Efficacy and Safety of Super-hyperfractionation Pulse Radiotherapy Combined With Immune Checkpoint Inhibitor for Advanced Non-small Cell Lung Cancer.
Investigators intend to combine low-dose hypersensitivity with high-dose immunopotentiation effect, and use super-hyperfractionation pulse radiotherapy, which is expected to achieve the effect of in situ vaccine that can enhance tumor killing, protect normal tissues, reduce immune cell damage and enhance tumor immunogenicity at the same time, and play a stronger immunopotentiation effect in combined immunotherapy. Thereby inducing a stronger abscopal effect of radiotherapy.
• Informed consent has been signed and, in the judgment of the investigator, the patient is able to comply with the study protocol and sign a written informed consent.

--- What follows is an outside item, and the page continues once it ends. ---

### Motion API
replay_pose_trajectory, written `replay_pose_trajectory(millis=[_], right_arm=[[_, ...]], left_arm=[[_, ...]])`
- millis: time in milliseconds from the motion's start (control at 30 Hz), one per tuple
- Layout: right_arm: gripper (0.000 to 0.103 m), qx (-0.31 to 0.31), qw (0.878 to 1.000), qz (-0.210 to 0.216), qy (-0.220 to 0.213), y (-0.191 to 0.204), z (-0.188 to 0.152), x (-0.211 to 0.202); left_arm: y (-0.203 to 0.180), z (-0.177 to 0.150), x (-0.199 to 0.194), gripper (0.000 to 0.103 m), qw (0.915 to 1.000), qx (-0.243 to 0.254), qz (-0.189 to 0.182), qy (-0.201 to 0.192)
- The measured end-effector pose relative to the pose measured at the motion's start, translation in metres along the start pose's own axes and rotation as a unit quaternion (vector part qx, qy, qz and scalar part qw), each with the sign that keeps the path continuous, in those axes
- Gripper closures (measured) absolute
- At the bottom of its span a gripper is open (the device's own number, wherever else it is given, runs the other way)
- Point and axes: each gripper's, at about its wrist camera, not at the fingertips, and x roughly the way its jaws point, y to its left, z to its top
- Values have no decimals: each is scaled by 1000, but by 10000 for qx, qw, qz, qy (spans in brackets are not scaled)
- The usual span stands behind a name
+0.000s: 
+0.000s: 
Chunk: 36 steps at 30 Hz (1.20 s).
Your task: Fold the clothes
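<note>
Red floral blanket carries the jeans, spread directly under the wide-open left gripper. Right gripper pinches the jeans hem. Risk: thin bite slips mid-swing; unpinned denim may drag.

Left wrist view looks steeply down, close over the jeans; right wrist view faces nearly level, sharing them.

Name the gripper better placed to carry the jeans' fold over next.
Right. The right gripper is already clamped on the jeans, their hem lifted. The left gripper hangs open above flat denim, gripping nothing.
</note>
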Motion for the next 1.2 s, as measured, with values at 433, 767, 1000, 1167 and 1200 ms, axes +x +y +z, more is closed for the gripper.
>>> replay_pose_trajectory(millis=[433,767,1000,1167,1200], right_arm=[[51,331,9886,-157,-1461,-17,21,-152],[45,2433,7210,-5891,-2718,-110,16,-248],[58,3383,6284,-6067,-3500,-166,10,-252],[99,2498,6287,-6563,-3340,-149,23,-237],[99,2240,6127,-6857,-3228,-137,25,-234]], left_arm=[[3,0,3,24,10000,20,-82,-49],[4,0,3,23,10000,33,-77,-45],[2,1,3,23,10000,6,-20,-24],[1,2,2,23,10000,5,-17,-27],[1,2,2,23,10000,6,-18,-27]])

• Participants diagnosed with stage IIIB or above non-small cell lung cancer confirmed by histopathology (whether newly diagnosed or not) meet the requirements of SBRT radiotherapy (mass limited, less than 5 cm) and immune checkpoint inhibitor therapy (according to CSCO guidelines).
• Age ≥ 18 and less than 75.
• Eastern Cooperative Oncology Group Performance Status Score (ECOG PS) 0-3.